Second, there is Pinker's libertarianism, which occasionally creeps into his analysis and distorts it somewhat. Pinker's own brand of libertarianism is relatively moderate and reasonable (he's certainly no Ron Paul, though a fair comparison could be made to Penn Jillette), but still it seems to lead him to strange arguments, as when he blames the failure of Medieval commerce on the Christian taboo against usury and the consequent overregulation of banking—instead of the far more obvious reasons, like the lack of sanitation, transportation, communication, health care, and large-scale governance. Frankly, I think we could do with a bit more taboo on usury these days (not that I'm suggesting we should burn moneylenders at the stake); the mortgage-backed derivatives crisis was clearly not caused by an excess of oversight, nor is there any compelling economic reason that Visa needs to charge a 24% APR. (There are behavioral economic reasons why they can get away with it, but that's something else entirely.)

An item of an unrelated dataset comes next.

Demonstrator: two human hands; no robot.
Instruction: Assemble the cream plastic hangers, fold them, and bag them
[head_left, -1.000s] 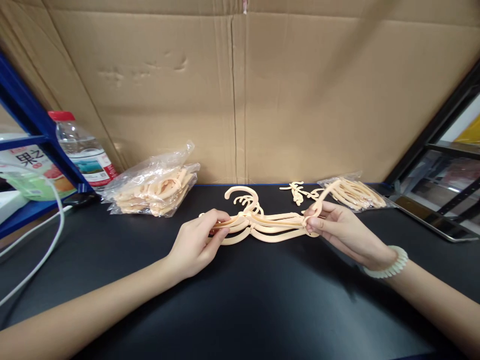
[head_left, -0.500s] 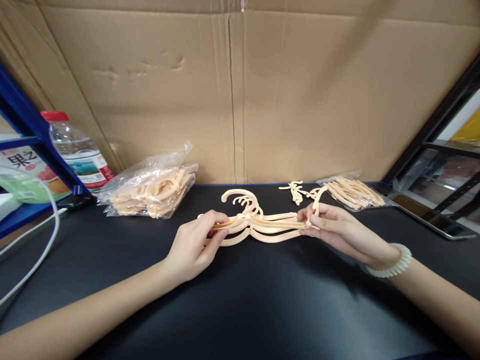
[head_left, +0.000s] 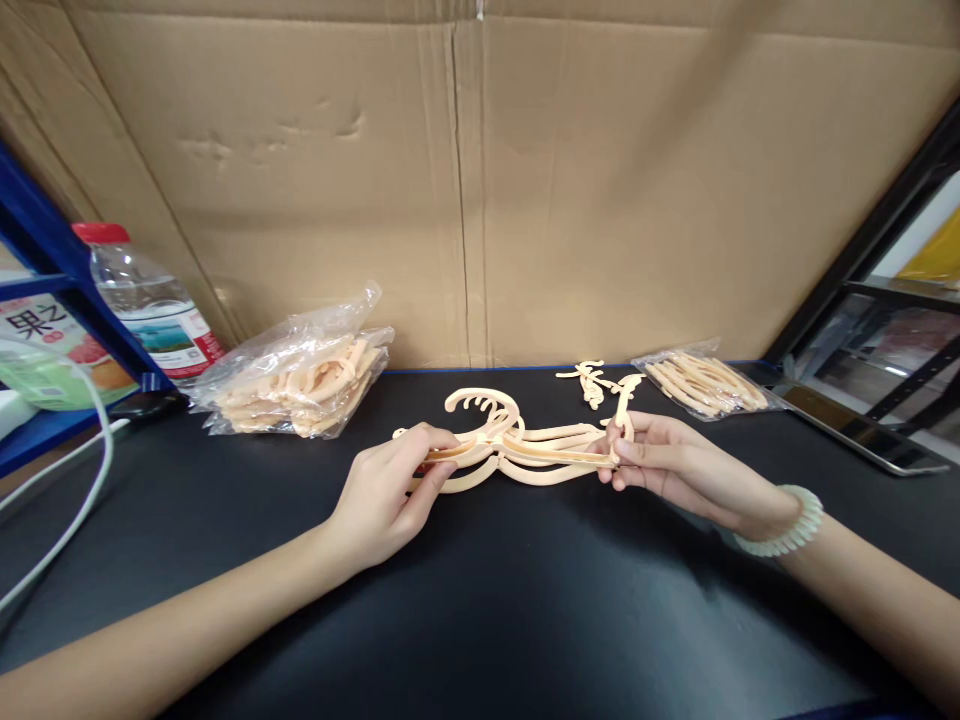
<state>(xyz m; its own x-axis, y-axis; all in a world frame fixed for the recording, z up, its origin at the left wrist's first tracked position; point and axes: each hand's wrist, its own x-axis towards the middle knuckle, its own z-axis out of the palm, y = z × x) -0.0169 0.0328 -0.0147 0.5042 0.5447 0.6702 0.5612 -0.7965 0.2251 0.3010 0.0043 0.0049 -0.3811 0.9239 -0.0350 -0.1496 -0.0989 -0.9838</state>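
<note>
Together, two bare hands worked a peach-coloured clothes hanger [head_left: 491,440] at the middle of a black surface [head_left: 480,620], its hook curving toward the far edge. The left hand [head_left: 390,490] had its grip closed in a pinch, thumb and fingers pressed around the hanger's left arm. At the opposite end, the right hand [head_left: 679,465] pinched the tip of the other arm together with a slim curved strip [head_left: 624,402], which rose above the fingers; whether the two pieces were joined could not be told. Further hangers [head_left: 536,478] lay beneath and behind, several small hooks showing through the larger one. A pale green bracelet [head_left: 784,522] circled the right wrist.

Toward the far left corner of the surface sat a clear bag of hanger parts [head_left: 300,385], near a red-capped bottle [head_left: 161,310]. Small loose pieces [head_left: 590,384] were scattered near the far edge, right of centre, just beside a clear bag of slender strips [head_left: 705,382] toward the far right corner. Brown cardboard [head_left: 337,200] stood behind the far edge, and a white cable [head_left: 105,450] looped down along the left side.
</note>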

This also creeps in when he describes modern conservatives as “more liberal than past liberals”; this is certainly true in social issues—Gingrich is hounded for making vaguely-racist remarks that would have seemed like radical liberalism even 50 years ago, and Santorum appears to be just now figuring out that he can no longer get away with saying gay people should go to prison (which actually used to be something that was done, as recently as Alan Turing). But on economic issues, the opposite is the case, at least for the last half-century or so; Obama's economic policy is more conservative than Reagan's, and the economics that Ron Paul would implement has not been tried in a wealthy nation since the 19th century. For a libertarian, this may look like progress on both accounts; but for a liberal like myself, it feels more like we've advanced on one front only to be routed at another. In the long run, this trend will probably correct itself; but in the short run a lot of people may suffer before it does.
These errors are minor, however; overall Better Angels is a must-read. It will reshape everything you thought you knew about history, war, and violence—and it will give you much-needed hope for making the world a better place.